PROBLEM >>
Which lines of the records contain the word "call"? Show each of them.

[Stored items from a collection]
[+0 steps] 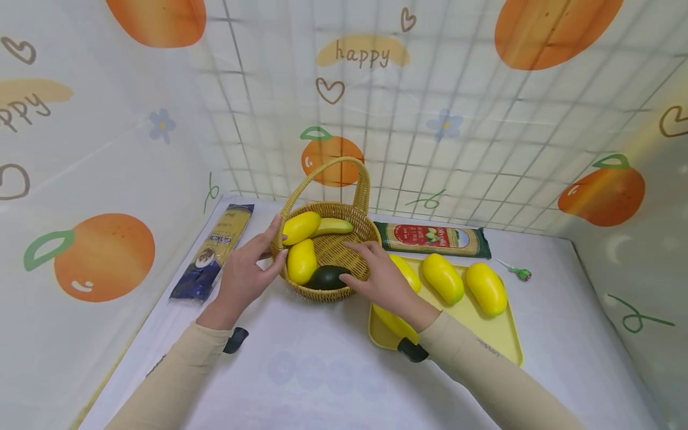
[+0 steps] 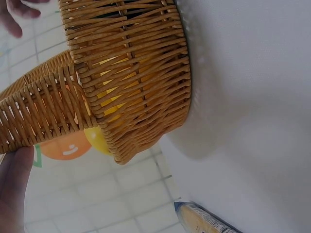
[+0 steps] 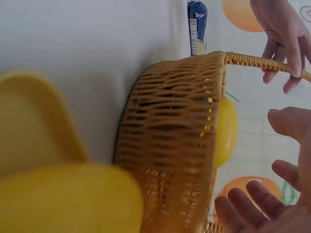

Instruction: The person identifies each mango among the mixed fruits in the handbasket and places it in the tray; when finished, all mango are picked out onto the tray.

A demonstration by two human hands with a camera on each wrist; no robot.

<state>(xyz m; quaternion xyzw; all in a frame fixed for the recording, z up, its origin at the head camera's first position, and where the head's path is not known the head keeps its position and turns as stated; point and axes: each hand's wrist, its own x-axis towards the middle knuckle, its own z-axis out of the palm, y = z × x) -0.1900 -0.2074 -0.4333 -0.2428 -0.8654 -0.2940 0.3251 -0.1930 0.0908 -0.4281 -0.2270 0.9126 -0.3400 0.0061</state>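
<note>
A woven wicker basket (image 1: 328, 294) with a tall arched handle (image 2: 39, 114) stands on the white table. My left hand (image 1: 248, 272) pinches that handle low on its left side; in the right wrist view its thumb and fingers (image 3: 294, 60) close around it. Inside the basket lie yellow mangoes (image 1: 302, 261), a longer yellow-green fruit (image 1: 333, 227) like a banana, and a dark green oval fruit (image 1: 326, 278) like an avocado. Over the basket's right side, my right hand (image 1: 384, 275) has its fingers spread and relaxed, its thumb near the dark fruit, holding nothing.
A yellow tray (image 1: 467, 313) with several mangoes (image 1: 486, 289) sits right of the basket, partly under my right forearm. Behind it lies a green-ended pasta packet (image 1: 435, 240); a wrapped lollipop (image 1: 521, 273) is at far right. A blue pasta packet (image 1: 212, 254) lies left.
</note>
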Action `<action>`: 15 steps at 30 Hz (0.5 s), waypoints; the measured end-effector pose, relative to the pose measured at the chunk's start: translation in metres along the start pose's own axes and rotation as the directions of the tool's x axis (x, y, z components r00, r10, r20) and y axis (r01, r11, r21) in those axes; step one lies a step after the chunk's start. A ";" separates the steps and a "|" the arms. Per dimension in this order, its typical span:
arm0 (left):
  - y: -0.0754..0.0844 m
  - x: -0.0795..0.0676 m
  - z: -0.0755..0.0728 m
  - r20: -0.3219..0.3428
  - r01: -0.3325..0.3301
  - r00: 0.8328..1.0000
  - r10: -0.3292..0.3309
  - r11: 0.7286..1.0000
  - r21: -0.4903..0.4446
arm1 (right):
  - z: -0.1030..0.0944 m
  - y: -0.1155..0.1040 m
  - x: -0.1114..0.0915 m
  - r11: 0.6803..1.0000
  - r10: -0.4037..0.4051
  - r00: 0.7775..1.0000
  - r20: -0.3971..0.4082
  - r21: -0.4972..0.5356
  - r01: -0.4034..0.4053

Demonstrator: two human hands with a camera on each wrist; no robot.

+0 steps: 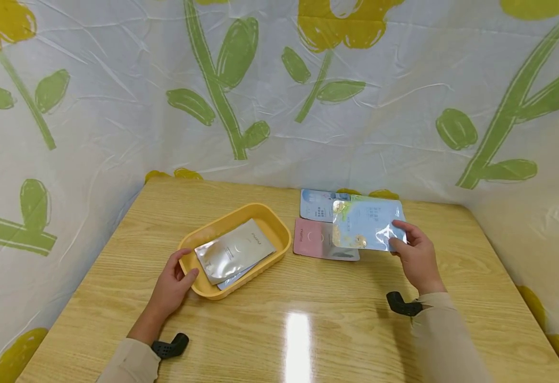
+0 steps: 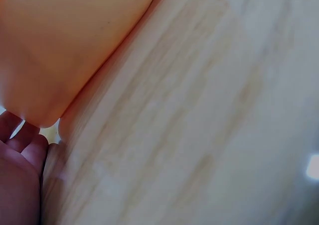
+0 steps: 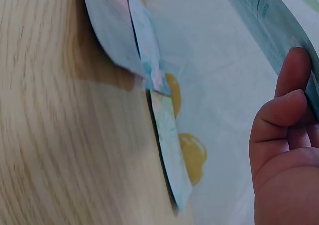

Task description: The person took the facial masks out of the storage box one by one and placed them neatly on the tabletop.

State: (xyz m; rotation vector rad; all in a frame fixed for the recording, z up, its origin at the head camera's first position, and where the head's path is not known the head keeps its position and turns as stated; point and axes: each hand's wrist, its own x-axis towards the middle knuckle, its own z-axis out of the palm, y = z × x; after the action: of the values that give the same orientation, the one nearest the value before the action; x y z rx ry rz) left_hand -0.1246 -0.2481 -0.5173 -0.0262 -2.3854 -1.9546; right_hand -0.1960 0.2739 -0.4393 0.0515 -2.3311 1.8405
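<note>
My left hand [image 1: 171,284] grips the near-left end of a shallow yellow plastic basket [image 1: 272,229], thumb and fingers at its rim. In the left wrist view, fingertips curl at the corner of the basket [image 2: 65,46]. Inside lies a silver face mask packet [image 1: 236,252] over a bluish packet [image 1: 241,275]. Held above the table, a light blue face mask packet [image 1: 370,221] has its right edge pinched between the thumb and fingers of my right hand [image 1: 418,258]. It partly hides a pink-and-grey packet [image 1: 308,238] and a blue packet [image 1: 316,205] beneath.
The wooden table [image 1: 241,330] carries all of this. In the right wrist view, another pale packet [image 3: 167,150] lies along the table's far edge. A white sheet [image 1: 394,117] printed with yellow flowers hangs behind and at both sides.
</note>
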 end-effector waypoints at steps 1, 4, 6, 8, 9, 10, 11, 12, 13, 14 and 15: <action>0.000 0.000 0.000 0.001 0.001 1.000 -0.001 1.000 0.000 | -0.003 0.002 0.000 1.000 0.006 1.000 -0.004 0.004 -0.006; 0.000 0.000 0.000 0.000 0.006 1.000 -0.006 1.000 0.005 | -0.010 0.007 -0.001 0.999 0.031 0.999 -0.018 0.009 -0.031; 0.001 0.000 0.000 -0.002 0.008 1.000 -0.008 1.000 0.008 | -0.016 0.010 -0.002 0.999 0.048 0.999 -0.026 -0.002 -0.048; 0.001 0.000 0.000 -0.002 0.010 1.000 -0.010 1.000 0.007 | -0.021 0.013 -0.003 0.998 0.067 0.997 -0.034 -0.004 -0.068; 0.001 0.000 0.000 -0.002 0.010 1.000 -0.010 1.000 0.007 | -0.023 0.014 -0.004 0.997 0.071 0.997 -0.038 -0.027 -0.072; 0.001 0.000 0.000 -0.003 0.012 1.000 -0.012 1.000 0.008 | -0.026 0.016 -0.004 0.996 0.077 0.996 -0.043 -0.042 -0.079; 0.001 0.000 0.000 -0.004 0.013 1.000 -0.013 1.000 0.009 | -0.028 0.017 -0.004 0.995 0.085 0.995 -0.046 -0.051 -0.087; 0.001 0.000 0.000 -0.004 0.014 1.000 -0.014 1.000 0.010 | -0.031 0.019 -0.004 0.993 0.091 0.995 -0.047 -0.067 -0.094; 0.001 0.000 0.000 -0.005 0.017 1.000 -0.017 1.000 0.014 | -0.033 0.020 -0.004 0.991 0.095 0.994 -0.050 -0.088 -0.099; 0.001 0.000 0.000 -0.005 0.019 1.000 -0.019 1.000 0.018 | -0.036 0.022 -0.005 0.989 0.099 0.994 -0.053 -0.107 -0.104; 0.001 0.000 0.000 -0.005 0.020 1.000 -0.020 1.000 0.023 | -0.038 0.023 -0.005 0.986 0.105 0.993 -0.057 -0.121 -0.111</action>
State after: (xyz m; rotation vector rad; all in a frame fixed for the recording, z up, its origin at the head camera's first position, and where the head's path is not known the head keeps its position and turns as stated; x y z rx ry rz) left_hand -0.1241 -0.2480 -0.5161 0.0036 -2.4140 -1.9332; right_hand -0.1899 0.3161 -0.4536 -0.1384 -2.4519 1.7179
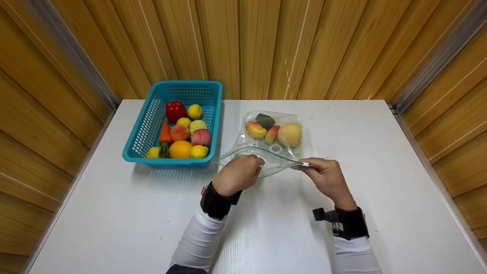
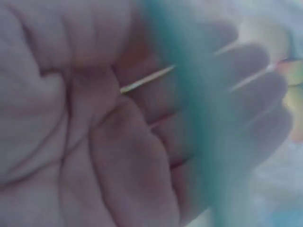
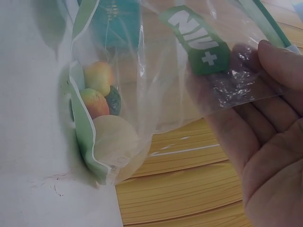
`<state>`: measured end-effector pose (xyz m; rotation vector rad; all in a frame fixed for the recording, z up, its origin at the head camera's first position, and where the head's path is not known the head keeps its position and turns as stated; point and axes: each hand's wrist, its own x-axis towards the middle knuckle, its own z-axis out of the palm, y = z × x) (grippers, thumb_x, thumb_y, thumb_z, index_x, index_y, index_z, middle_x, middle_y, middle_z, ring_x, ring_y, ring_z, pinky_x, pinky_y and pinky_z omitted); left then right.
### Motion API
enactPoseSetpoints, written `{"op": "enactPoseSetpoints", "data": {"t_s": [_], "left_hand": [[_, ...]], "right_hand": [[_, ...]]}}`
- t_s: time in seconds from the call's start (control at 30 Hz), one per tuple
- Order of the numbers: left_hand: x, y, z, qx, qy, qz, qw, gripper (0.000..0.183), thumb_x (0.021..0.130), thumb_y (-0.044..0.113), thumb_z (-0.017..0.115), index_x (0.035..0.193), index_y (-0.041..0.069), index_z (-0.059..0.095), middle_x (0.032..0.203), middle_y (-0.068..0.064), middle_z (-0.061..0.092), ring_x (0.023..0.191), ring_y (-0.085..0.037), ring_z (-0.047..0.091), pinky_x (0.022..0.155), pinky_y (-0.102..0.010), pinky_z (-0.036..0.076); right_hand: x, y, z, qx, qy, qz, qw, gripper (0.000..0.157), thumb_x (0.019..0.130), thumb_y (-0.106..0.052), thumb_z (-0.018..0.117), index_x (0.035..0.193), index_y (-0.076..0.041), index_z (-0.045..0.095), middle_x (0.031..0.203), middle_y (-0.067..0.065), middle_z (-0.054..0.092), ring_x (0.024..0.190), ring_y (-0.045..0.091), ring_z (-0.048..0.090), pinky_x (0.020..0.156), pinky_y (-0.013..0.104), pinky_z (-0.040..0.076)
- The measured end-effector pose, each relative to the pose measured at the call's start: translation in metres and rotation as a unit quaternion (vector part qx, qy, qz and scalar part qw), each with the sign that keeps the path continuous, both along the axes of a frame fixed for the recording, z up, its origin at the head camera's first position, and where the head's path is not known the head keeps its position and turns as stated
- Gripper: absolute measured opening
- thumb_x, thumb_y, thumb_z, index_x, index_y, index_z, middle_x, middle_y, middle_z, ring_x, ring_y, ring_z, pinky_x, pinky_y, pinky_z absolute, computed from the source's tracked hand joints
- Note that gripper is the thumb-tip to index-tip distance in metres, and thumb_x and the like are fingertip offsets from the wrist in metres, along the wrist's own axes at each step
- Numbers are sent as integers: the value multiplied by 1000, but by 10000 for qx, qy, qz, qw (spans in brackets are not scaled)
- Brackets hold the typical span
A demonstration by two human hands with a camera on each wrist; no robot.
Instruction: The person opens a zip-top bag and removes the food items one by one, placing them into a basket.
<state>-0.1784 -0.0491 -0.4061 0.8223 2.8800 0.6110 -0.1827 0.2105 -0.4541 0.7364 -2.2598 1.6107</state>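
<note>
A clear zip bag [image 1: 272, 118] lies at the middle of the table with its mouth spread toward me. Inside are two red-and-yellow mangoes [image 1: 256, 129], a large pale yellow round fruit [image 1: 290, 134] and a dark green piece of produce [image 1: 265, 120]. My left hand [image 1: 239, 174] reaches into the mouth; its fingers [image 2: 255, 90] extend past the blurred green rim and show through the plastic in the left wrist view. My right hand [image 1: 326, 178] pinches the bag's right corner beside the white slider [image 1: 305, 164]. A green printed label [image 3: 201, 42] shows near the right fingers.
A teal plastic basket [image 1: 129, 154] stands left of the bag. It holds a red apple-like fruit [image 1: 175, 111], a carrot [image 1: 165, 134], an orange [image 1: 180, 149], several lemons and peach-like fruits. Wood-patterned panels [image 1: 258, 49] rise behind the white table [image 1: 281, 236].
</note>
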Motion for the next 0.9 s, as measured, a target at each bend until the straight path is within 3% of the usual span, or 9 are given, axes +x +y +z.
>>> {"op": "enactPoseSetpoints", "data": {"t_s": [0.2, 0.3, 0.4, 0.47, 0.57, 0.67, 0.8, 0.9], "left_hand": [[-21, 10, -21, -60, -84, 448, 9989, 12, 100, 8, 61, 104, 4, 72, 94, -11, 72, 83, -27, 67, 79, -44, 57], [-31, 19, -31, -180, -76, 623, 9979, 23, 103, 14, 58, 119, 2, 70, 113, -17, 73, 99, -30, 70, 93, -44, 56], [-40, 28, -38, -153, 17, 625, 9979, 34, 106, 17, 53, 137, 5, 62, 137, -17, 64, 122, -30, 63, 111, -43, 46], [-48, 35, -42, -14, 151, 546, 9984, 41, 107, 16, 50, 147, 7, 53, 150, -14, 54, 137, -28, 52, 121, -42, 34], [-58, 45, -42, -36, 152, 419, 9990, 41, 106, 12, 48, 148, 9, 51, 149, -11, 54, 139, -25, 49, 121, -39, 33], [-69, 55, -37, -360, -10, 399, 9986, 38, 104, 9, 51, 141, 9, 55, 139, -11, 60, 128, -24, 57, 114, -36, 43], [-83, 68, -31, -904, -268, 381, 9948, 40, 99, 4, 56, 139, 7, 58, 139, -14, 61, 125, -26, 59, 110, -36, 46], [-88, 74, -28, -1180, -342, 282, 9920, 37, 97, 5, 58, 134, 3, 60, 138, -16, 60, 125, -26, 58, 111, -36, 46]], "right_hand": [[2, -1, 2, -23, 10, -64, 10000, 18, 82, 17, 73, 96, 6, 79, 92, 0, 78, 72, -2, 61, 66, 12, 50], [2, -1, 3, 32, 46, -122, 9999, 18, 82, 17, 74, 95, 6, 79, 91, -2, 78, 70, -1, 59, 65, 12, 49], [2, -1, 4, 100, 106, -183, 9997, 17, 81, 16, 75, 94, 6, 79, 90, -2, 77, 68, 0, 57, 64, 12, 48], [1, -1, 5, 135, 127, -207, 9996, 17, 81, 15, 75, 94, 5, 79, 88, -2, 77, 65, 0, 54, 62, 12, 46], [2, 0, 5, 127, 124, -220, 9996, 18, 82, 16, 74, 94, 4, 79, 86, 2, 77, 61, 1, 47, 60, 13, 42], [2, 1, 6, 137, 93, -256, 9995, 18, 83, 15, 74, 95, 3, 80, 83, 3, 75, 57, 1, 40, 56, 16, 38], [2, 3, 6, 150, 58, -357, 9992, 18, 84, 14, 73, 96, 2, 80, 66, -7, 61, 53, -2, 33, 50, 18, 33], [2, 5, 6, 116, 91, -395, 9991, 20, 85, 16, 71, 97, 3, 80, 65, -11, 57, 51, -4, 30, 50, 17, 34]]}}
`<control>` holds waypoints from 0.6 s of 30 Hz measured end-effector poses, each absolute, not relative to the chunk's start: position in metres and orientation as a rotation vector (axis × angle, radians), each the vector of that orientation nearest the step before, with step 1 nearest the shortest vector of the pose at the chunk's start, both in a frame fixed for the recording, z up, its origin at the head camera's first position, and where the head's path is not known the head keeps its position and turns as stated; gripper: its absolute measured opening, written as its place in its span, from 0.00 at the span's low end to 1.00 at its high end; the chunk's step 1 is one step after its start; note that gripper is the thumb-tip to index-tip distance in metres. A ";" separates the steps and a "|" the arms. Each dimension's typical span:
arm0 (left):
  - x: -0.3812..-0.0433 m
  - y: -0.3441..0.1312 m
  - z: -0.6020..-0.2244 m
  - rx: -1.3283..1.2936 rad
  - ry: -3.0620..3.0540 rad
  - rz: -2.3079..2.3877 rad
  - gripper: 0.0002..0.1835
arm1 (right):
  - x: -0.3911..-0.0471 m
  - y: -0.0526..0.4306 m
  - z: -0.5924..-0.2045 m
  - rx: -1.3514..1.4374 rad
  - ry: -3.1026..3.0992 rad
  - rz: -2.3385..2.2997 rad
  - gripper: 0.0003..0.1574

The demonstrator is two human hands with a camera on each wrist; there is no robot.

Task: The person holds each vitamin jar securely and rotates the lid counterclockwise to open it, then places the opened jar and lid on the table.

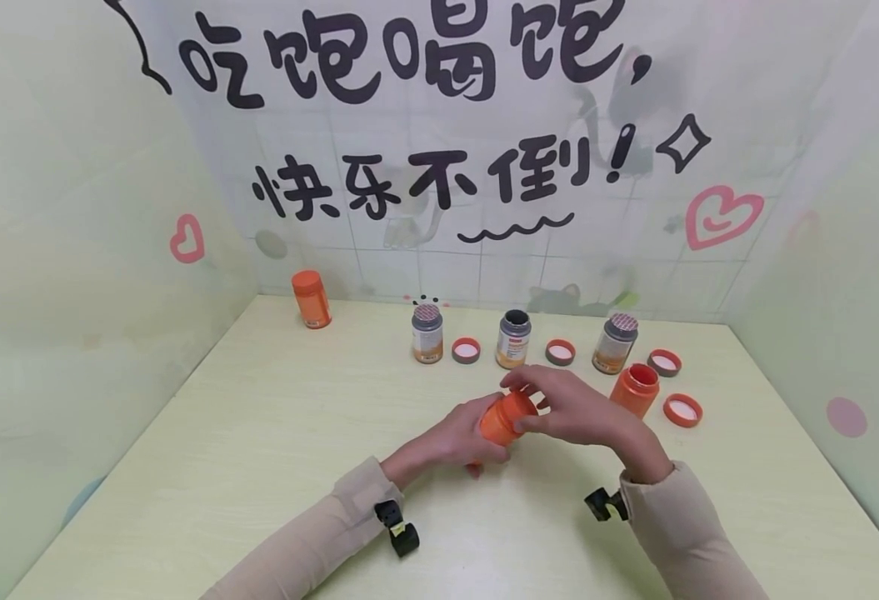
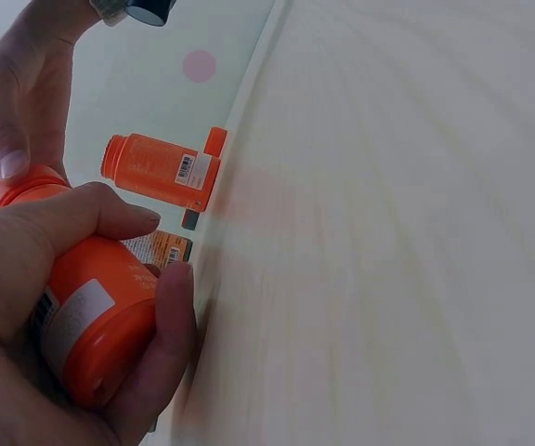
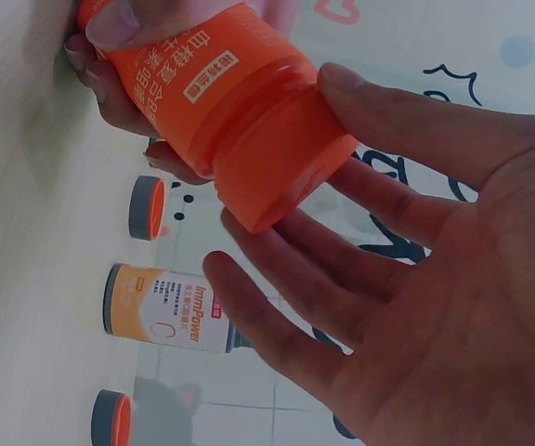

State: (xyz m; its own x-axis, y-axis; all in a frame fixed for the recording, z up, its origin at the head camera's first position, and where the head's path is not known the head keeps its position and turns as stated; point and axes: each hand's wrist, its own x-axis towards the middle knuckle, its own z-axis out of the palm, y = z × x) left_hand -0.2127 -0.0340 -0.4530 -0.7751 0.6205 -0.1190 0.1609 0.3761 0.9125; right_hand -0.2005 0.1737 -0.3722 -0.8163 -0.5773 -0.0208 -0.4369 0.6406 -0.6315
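Observation:
My left hand (image 1: 456, 435) grips an orange bottle (image 2: 100, 302) round its body and holds it tilted over the table, the capped end toward my right hand (image 1: 576, 407). The bottle's orange cap (image 3: 281, 158) is on. In the right wrist view my right thumb touches the cap's edge, with the fingers spread round its other side and the index fingertip hidden behind it. Close to my right forearm stands an open orange bottle (image 1: 635, 392), partly covered by the arm. Its orange lid (image 1: 682, 410) lies beside it, white inside up.
Along the back stand three grey-topped bottles: one left (image 1: 427, 335), one middle with an open mouth (image 1: 514, 340), one right (image 1: 615, 344). Grey-and-orange lids (image 1: 466, 351) lie beside them. A capped orange bottle (image 1: 312, 300) stands at the back left. Printed walls enclose the table (image 1: 259, 417).

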 end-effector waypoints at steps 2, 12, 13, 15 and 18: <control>-0.213 -0.034 -0.453 0.672 2.189 1.388 0.26 | -0.202 0.176 -0.373 -0.815 2.630 -0.924 0.32; -0.213 -0.035 -0.454 0.680 2.184 1.397 0.23 | -0.203 0.183 -0.374 -0.737 2.621 -0.851 0.34; -0.213 -0.034 -0.453 0.681 2.182 1.399 0.23 | -0.204 0.183 -0.375 -0.731 2.623 -0.842 0.33; -0.213 -0.034 -0.453 0.681 2.180 1.402 0.23 | -0.204 0.183 -0.375 -0.721 2.626 -0.827 0.32; -0.213 -0.034 -0.453 0.675 2.181 1.401 0.23 | -0.206 0.184 -0.376 -0.724 2.631 -0.808 0.31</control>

ANSWER >>
- t_s: time in seconds from the call's start (control at 30 Hz), one per tuple
- The measured end-effector pose, each relative to the pose measured at the call's start: translation in metres and rotation as a unit quaternion (vector part qx, qy, qz and scalar part qw), each with the sign that keeps the path continuous, both along the axes of a frame fixed for the recording, z up, its origin at the head camera's first position, and where the head's path is not known the head keeps its position and turns as stated

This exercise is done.